AutoGrow¶
TLDR: Automatic depth discovery for convolutional networks. Periodically stack new blocks with random (non function-preserving) initialisation and a constant learning rate, and stop growing each sub-network once its growth no longer improves validation accuracy.
AutoGrow [WYCL20] considers the problem of increasing the number of blocks in ResNet [HZRS16] and VGG [SZ15] style architectures, by organising the network into several “stages”. The first block in each stage implements a downsampling of the spatial resolution, after which the spatial resolution is fixed for the remaining blocks in that stage.
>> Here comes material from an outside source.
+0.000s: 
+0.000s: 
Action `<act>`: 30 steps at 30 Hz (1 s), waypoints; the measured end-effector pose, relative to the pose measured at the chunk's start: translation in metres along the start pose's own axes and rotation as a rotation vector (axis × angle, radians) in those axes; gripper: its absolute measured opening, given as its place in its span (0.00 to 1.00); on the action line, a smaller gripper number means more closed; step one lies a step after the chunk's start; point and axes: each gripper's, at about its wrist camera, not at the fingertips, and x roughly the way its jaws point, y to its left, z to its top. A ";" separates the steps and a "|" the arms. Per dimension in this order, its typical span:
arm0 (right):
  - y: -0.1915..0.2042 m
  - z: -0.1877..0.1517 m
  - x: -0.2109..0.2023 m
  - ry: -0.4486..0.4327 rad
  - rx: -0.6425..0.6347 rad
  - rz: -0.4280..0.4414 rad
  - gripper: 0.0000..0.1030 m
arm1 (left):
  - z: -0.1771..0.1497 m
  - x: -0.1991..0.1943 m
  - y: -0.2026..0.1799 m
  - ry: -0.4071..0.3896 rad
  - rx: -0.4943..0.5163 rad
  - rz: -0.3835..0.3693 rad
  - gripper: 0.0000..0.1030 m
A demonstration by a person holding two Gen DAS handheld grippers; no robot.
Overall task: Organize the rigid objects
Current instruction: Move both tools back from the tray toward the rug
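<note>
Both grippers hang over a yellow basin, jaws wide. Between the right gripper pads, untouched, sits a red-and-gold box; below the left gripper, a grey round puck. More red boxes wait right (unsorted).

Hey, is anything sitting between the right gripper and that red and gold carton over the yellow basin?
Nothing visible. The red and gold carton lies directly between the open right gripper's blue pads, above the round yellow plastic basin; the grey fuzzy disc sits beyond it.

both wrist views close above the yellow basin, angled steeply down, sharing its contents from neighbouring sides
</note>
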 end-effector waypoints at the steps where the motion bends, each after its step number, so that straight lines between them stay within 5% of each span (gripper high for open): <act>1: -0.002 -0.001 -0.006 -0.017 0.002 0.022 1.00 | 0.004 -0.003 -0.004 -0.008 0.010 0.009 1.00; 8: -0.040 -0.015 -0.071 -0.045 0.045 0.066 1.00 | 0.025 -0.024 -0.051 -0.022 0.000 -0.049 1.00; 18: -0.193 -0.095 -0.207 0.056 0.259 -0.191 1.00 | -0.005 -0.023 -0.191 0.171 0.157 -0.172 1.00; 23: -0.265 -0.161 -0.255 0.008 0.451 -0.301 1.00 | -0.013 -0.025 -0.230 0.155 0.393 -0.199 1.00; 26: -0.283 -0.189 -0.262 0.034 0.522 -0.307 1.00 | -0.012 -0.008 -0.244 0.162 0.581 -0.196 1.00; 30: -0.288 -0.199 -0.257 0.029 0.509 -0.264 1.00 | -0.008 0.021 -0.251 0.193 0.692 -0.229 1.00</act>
By increasing the number of blocks, one can grow the network to an arbitrary depth while respecting shape constraints. Starting from the shallowest possible seed (one sub-module per stage), AutoGrow periodically stacks new sub-modules and freezes the depth of a stage as soon as further growth no longer improves validation accuracy. AutoGrow contests the Net2Net notion that function-preserving morphisms are the best way to initialise new layer weights, and instead prefers random initialisation. In addition, AutoGrow shows that growing before convergence leads to better results than waiting for convergence before growing, a finding contested by later layer-growing studies like FRAGrow.
Vocabulary¶
A network is a cascade of sub-networks, each composed of sub-modules sharing the same output spatial size. A sub-module is the elementary growing unit:
in a ResNet, a sub-module is a residual block;
in a VGG-BN-like plain network, a sub-module is a stack of convolution, Batch Normalization and ReLU.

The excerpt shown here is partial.